La neurochirurgien indique que cette prothèse ne permet pas de résoudre tous les problèmes. Il explique quelles conditions doivent être réunies pour que ce type d'intervention soit envisagée.
"Ce n’est pas parce qu’un patient a un disque abîmé, et qu’il est dans les critères de remboursement qu’il va forcément avoir une prothèse. Il faut rester raisonnable. On réserve une prothèse à quelqu’un qui a un dos quasiment normal, sauf un disque (voire deux), qui fait super mal", poursuit Quentin Dewandre.
"Prenons un exemple: une personne de 50-60 ans, qui a mal au dos, car il a des disques enflammés n’est pas éligible pour la pose d'une prothèse, car il y a dans ce cas-ci tout un tas d’autres problèmes. Et la prothèse n’en solutionnerait qu’un seul. La prothèse n’est pas la panacée. Ce n’est pas comme avoir une prothèse de hanche, où l’affaire est réglée. Pour donner des résultats, il faut que les patients soient très bien sélectionnés."
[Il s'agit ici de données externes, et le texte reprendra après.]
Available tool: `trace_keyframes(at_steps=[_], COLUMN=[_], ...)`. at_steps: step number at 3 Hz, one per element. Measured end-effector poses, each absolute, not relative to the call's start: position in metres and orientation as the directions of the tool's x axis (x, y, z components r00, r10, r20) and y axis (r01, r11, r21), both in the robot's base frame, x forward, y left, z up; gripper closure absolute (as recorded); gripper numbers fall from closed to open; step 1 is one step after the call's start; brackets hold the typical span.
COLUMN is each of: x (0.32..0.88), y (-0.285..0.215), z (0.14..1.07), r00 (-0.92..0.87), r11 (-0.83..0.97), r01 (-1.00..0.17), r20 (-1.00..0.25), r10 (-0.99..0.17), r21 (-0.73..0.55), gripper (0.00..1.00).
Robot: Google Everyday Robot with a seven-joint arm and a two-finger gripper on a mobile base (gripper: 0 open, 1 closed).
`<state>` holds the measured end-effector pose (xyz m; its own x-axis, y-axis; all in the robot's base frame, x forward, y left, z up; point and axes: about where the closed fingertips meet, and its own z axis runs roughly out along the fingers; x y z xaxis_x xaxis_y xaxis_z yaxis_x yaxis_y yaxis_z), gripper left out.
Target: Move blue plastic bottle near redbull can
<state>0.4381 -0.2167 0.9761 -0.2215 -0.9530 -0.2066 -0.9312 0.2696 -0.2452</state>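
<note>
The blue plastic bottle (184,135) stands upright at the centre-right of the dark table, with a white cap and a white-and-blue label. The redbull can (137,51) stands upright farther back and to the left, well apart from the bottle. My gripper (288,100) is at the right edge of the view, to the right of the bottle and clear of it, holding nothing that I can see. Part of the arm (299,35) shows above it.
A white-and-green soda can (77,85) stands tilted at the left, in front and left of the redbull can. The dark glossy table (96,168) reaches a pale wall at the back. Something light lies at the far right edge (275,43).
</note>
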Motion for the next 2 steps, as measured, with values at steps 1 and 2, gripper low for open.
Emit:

Il ne faut pas opérer les gens trop tôt
Quentin Dewandre souligne également que ce type d’opération doit être réalisée en dernier recours. "Il faut dire que blesser le dos pour essayer qu’il fasse moins mal, ce n’est déjà pas très logique comme concept. Ce sont toujours des interventions à réserver quand il y a un échec du traitement conservateur, et quand le patient est suffisamment incommodé que pour que ça vaille la peine de prendre les risques d’une intervention."
"Est-ce efficace ? C’est efficace en termes de réduction de la douleur et en termes de maintien de la mobilité. De manière générale, si vous opérez des personnes qui ont un peu mal, vous allez créer une blessure d’une certaine lourdeur. Il ne faut donc pas s’attendre à avoir un résultat mirobolant. Tandis que si vous avez quelqu’un qui va vraiment très mal, même si vous allez amener une blessure chirurgicale qui est significative, il va aller bien mieux après son opération. Il ne faut pas opérer les gens trop tôt. Il faut les opérer quand ça ne va plus. En général, je décide de proposer l’opération quand la douleur d’origine discale est telle que les patients en arrivent à avoir des insomnies. Là, on aura un résultat tout à fait intéressant, à chaque fois."
Cette opération est pratiquée des centaines de fois chaque année en Belgique, indique Quentin Dewandre. A propos du retrait du marché de certaines prothèses, le spécialiste livre son point de vue.
"On est un tout petit pays face à des firmes qui ont un retentissement mondial. Si en Belgique, le législateur dit à la firme 'On veut bien rembourser les prothèses, mais on les rembourse 1.500 euros…', la firme peut dire, 'Nous, à ces conditions-là, on estime que ce n’est pas nécessaire de venir sur le marché belge, on se concentrera sur les Etats-Unis, la Suisse, et ailleurs. C’est la loi de l’offre et de la demande. C’est régulier que des firmes retirent du matériel, car elles estiment que ça n’est pas suffisamment rentable pour elles. C’est purement commercial. On a déjà eu le cas avec du matériel de synthèse, comme des vis pédiculaires. Cela arrive régulièrement dans tous les hôpitaux, dans toutes les disciplines. On est obligé de changer de matériel. Je n’ai pas connu de situation comme celle évoquée par la personne qui a contacté votre rédaction, c’est très rare", conclut-il.